- 2 years ago
I need some advice and to vent, it’s literally four days until my wedding this weekend and I’m full of anxiety. I know I want to marry him and am excited about the wedding but there’s been so much going on I think my shit handling limit just got pushed too far. This year we’ve had to deal with my dads steady decline in health battling with Lewy body dementia, I was a full time care giver for months, he finally found placement at a care facility and lasted a month before he became aggressive and hostile to the staff, unfortunately a part of his disease. Today we just placed him into his third and final care facility. Last week, my grandma who is at the end of her battle with Alzheimer’s almost died, we were with her through a sudden flu and thought should was going to pass this last Friday, thankfully she didn’t but we are all shook up from it.

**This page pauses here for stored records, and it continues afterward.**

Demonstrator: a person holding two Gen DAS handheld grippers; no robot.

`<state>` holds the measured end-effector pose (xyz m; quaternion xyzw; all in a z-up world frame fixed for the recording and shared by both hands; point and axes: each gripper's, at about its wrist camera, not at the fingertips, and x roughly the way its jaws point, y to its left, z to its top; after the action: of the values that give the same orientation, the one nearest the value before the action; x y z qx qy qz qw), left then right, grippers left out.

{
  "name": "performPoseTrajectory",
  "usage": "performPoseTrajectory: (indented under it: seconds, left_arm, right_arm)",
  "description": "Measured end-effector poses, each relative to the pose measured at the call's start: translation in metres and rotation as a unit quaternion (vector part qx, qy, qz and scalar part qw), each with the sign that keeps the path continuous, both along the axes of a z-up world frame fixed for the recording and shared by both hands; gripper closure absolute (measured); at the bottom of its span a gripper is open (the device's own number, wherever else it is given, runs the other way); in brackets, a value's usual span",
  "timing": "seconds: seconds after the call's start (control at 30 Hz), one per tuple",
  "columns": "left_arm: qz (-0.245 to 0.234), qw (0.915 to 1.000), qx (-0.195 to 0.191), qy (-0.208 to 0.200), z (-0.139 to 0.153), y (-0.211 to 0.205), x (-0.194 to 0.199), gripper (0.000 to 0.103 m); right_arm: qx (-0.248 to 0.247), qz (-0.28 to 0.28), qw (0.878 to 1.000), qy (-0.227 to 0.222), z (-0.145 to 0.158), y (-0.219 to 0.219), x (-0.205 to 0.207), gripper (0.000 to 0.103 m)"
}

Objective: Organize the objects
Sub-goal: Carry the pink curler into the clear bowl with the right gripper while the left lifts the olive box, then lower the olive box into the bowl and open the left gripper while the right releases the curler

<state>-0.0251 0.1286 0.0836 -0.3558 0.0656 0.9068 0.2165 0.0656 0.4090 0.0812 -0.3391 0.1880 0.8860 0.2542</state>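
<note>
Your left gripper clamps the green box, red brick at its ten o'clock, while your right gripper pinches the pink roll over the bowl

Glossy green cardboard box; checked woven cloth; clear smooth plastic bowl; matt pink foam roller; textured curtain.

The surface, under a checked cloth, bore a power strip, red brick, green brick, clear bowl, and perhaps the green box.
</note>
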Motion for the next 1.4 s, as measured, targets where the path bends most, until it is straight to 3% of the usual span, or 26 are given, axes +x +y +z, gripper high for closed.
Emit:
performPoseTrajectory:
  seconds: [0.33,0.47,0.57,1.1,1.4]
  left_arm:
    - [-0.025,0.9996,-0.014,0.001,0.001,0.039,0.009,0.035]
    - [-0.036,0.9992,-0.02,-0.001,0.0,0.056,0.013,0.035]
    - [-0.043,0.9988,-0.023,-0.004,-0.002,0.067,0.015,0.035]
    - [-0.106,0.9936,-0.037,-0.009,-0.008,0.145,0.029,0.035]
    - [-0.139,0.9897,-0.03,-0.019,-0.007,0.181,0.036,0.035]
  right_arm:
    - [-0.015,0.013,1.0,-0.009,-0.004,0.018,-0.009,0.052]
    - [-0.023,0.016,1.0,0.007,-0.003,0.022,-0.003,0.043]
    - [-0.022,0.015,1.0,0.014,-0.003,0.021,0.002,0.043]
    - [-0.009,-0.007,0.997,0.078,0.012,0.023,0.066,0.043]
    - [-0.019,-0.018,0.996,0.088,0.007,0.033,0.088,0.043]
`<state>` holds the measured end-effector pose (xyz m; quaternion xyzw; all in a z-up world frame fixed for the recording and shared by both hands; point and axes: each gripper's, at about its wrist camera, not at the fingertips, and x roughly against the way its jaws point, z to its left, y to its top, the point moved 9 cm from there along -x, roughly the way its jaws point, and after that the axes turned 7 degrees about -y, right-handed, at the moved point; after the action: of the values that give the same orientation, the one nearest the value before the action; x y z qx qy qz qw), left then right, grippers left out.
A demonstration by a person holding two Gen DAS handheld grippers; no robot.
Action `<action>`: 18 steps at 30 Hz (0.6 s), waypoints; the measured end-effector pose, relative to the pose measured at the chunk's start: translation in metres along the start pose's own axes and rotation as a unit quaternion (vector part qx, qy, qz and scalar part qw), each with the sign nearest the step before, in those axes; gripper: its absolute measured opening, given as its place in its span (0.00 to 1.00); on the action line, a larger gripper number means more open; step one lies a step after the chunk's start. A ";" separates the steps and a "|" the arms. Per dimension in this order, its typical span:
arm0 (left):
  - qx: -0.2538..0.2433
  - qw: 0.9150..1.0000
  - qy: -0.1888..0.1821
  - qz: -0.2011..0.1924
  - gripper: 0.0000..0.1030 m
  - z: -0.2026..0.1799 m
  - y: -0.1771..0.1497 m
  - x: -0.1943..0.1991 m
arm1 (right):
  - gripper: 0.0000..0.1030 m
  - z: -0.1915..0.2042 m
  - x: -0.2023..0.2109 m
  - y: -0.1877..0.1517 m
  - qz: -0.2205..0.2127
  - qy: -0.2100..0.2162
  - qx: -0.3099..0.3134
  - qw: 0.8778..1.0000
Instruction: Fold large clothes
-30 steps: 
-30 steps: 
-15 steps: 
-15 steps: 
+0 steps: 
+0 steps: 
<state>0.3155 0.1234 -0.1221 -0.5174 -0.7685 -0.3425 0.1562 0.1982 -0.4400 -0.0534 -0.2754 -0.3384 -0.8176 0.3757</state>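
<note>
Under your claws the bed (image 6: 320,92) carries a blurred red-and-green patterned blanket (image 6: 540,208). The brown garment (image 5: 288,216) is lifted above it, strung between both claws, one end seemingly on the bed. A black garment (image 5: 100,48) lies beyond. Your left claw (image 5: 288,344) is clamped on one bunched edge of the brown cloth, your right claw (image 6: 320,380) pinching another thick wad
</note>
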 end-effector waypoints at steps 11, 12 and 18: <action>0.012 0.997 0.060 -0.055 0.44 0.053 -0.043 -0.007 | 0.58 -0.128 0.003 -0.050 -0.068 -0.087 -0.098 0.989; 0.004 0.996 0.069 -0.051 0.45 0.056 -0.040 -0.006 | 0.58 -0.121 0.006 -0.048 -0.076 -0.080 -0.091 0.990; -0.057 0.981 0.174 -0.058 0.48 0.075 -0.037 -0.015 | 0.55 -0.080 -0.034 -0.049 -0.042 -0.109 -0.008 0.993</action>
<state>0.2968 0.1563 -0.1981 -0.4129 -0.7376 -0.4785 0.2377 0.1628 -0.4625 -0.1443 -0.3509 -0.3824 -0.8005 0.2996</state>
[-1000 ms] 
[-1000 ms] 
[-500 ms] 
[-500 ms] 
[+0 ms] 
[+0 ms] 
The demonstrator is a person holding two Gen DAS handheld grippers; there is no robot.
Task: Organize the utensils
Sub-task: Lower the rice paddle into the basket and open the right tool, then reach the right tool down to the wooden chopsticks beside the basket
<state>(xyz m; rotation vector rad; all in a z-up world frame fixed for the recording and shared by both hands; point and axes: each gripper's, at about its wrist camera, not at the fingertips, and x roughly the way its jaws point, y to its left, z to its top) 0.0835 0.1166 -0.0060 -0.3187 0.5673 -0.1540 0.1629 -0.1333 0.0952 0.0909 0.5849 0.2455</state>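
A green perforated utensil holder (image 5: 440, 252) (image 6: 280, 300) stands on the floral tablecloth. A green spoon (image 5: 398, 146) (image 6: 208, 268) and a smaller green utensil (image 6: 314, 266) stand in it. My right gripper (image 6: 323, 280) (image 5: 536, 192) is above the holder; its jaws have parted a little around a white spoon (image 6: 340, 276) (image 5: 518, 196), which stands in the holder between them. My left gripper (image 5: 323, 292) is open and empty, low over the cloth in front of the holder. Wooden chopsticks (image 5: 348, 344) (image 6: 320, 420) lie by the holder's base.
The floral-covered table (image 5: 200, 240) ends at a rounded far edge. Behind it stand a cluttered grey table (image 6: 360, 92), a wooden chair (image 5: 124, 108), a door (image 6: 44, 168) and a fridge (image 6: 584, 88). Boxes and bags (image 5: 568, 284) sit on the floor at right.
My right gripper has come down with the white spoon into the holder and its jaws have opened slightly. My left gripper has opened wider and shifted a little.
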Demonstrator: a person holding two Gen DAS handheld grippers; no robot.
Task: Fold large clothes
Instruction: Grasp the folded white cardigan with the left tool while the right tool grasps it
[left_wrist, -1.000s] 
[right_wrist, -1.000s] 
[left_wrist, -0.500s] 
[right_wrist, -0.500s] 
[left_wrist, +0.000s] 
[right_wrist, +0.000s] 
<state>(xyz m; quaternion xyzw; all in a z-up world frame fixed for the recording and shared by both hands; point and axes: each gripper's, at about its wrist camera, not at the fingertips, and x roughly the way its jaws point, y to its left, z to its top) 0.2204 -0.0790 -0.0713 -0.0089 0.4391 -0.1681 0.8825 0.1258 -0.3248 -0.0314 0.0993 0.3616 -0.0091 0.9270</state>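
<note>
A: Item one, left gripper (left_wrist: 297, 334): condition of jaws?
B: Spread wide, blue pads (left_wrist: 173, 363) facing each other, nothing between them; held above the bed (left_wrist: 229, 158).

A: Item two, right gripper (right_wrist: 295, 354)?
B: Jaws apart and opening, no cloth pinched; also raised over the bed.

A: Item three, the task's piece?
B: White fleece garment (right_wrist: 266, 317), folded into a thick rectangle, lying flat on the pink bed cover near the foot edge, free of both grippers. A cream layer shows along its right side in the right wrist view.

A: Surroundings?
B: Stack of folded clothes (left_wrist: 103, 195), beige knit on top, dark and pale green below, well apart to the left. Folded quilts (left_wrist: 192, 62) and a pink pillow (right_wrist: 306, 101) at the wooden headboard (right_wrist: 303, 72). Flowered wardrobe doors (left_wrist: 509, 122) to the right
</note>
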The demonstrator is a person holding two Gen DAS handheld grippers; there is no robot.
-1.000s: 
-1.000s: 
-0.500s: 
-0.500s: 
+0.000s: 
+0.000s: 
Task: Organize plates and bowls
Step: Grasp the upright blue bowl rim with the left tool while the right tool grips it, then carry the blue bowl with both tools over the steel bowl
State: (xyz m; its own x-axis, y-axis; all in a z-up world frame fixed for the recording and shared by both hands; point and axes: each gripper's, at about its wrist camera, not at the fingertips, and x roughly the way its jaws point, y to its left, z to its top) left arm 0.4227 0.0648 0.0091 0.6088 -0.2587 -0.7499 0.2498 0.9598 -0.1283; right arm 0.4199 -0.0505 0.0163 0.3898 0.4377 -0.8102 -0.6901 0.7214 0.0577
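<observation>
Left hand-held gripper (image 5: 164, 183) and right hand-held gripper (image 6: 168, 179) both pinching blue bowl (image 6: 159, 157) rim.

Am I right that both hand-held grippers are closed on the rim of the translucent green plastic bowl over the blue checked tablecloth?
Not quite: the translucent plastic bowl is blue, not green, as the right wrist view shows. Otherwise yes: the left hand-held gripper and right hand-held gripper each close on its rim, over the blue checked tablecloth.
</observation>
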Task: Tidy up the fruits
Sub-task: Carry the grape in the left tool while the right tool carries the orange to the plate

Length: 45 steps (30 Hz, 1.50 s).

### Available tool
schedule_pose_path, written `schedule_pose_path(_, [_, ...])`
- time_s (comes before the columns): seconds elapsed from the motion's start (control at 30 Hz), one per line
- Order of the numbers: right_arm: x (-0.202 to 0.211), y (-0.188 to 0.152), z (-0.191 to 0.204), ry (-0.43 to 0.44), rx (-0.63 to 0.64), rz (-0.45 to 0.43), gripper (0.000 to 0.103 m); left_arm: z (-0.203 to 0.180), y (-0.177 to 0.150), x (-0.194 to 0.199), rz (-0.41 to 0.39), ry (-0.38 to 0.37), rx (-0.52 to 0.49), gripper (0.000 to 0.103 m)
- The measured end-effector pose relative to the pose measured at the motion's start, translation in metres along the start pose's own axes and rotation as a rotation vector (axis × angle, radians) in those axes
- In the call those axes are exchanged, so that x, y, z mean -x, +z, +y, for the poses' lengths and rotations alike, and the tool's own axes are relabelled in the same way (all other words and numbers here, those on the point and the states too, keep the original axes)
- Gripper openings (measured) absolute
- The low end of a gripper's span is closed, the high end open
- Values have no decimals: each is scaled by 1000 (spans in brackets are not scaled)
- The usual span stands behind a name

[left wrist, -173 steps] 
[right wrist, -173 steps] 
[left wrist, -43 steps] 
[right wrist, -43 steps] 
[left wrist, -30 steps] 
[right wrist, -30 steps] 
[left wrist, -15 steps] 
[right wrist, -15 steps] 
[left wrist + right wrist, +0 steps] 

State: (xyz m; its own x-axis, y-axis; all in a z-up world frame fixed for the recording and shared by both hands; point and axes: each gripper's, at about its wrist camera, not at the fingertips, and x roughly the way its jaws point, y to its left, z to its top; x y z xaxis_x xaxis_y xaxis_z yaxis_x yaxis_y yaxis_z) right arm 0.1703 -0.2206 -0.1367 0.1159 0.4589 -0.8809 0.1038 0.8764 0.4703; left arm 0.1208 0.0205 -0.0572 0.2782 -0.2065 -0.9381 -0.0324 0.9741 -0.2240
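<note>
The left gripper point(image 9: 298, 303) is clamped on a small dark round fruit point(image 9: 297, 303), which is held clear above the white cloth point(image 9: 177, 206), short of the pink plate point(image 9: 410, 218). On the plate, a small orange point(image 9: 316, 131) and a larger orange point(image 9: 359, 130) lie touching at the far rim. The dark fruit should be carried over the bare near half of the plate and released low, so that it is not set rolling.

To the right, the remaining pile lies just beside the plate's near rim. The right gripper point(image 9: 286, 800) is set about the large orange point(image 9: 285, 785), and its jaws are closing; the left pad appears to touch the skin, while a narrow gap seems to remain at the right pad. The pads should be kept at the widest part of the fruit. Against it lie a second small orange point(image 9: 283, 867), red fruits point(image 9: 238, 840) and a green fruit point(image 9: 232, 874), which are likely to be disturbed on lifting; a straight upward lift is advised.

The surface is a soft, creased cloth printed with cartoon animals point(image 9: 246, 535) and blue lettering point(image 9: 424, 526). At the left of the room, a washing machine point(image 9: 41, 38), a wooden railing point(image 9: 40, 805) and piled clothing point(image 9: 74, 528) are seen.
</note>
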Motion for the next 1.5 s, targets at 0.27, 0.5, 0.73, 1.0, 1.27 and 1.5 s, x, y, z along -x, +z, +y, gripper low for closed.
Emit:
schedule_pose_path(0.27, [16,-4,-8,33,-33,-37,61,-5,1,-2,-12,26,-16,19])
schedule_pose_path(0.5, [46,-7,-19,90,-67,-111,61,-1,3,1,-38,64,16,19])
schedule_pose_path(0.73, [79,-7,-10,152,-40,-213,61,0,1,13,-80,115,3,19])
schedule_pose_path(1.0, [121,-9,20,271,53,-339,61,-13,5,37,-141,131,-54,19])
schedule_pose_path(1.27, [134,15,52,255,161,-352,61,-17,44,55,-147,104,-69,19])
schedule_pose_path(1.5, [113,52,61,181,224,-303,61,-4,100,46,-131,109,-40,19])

This weekend my fiances family of 15 people flew in from Africa to come for the wedding and the first three days every second was spent hosting them; having breakfasts, dinners, lunches. I’m beyond streched feeling like I have to host them- I really don’t know them all very well because of the distance between our families. I feel overwhelmed having moved my dad in to another home today and stressed that I’m making a bad impression on his family because I’ve skipped the last two days ‘family plans’ because of everything I’ve had going on.
I broke down today in a full panic attack which is not a usual thing for me. Between all of this I’ve been angry with my fiancé because all the wedding planning was on my shoulders.
I want to walk into my wedding day happy and right now it’s just all too much.